» **Task**
Repeat the data below exactly, dropping any pictures it holds.

==============================

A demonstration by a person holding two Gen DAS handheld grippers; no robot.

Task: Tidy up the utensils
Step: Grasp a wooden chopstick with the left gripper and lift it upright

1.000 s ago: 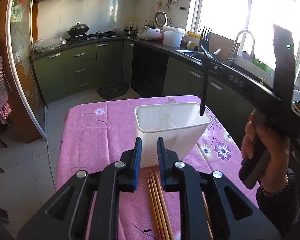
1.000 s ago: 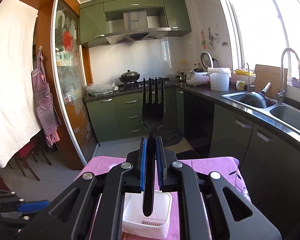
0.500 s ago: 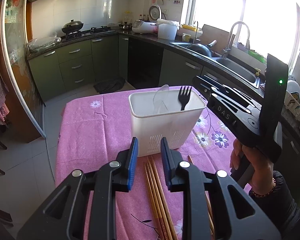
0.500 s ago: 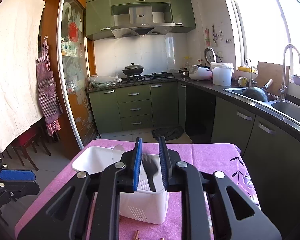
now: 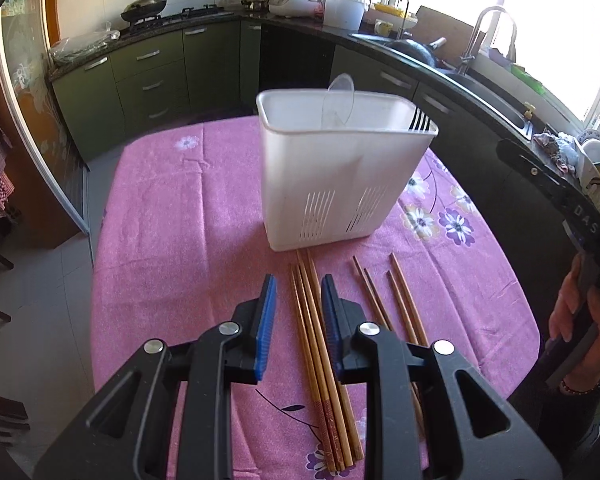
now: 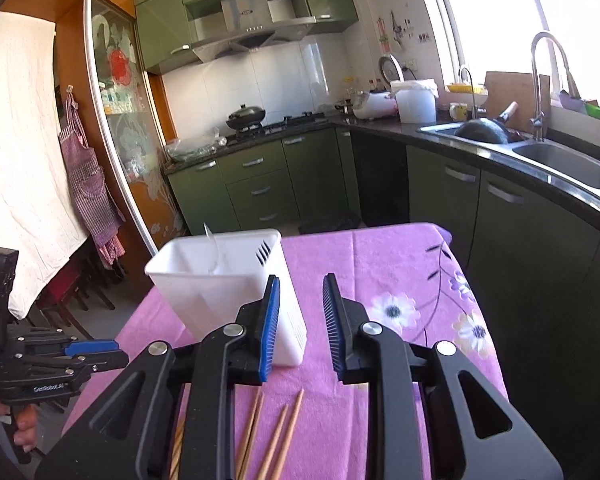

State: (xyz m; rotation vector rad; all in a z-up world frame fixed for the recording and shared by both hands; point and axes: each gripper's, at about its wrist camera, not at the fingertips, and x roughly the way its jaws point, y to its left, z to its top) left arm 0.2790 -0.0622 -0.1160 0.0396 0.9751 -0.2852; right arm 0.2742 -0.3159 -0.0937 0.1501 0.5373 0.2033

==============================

» **Completed exercise**
A demonstration by a person holding two Gen DAS handheld grippers; no robot.

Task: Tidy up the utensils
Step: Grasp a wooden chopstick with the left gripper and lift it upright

1.000 s ago: 
1.000 s ago: 
0.500 s ago: 
0.500 s ago: 
now: 
now: 

State: (xyz m; rotation vector rad; all in a z-up world frame fixed for the recording and shared by both hands; point and axes: each gripper's, at about its wrist camera, not at the fingertips, and x roughly the way its jaws point, y to its left, z to its top) left arm 0.2790 -0.0622 -0.1160 0.0396 0.9751 -0.2852; right arm 0.2742 -0.3159 -0.0937 0.1501 0.5373 0.2033

This answer is now complete.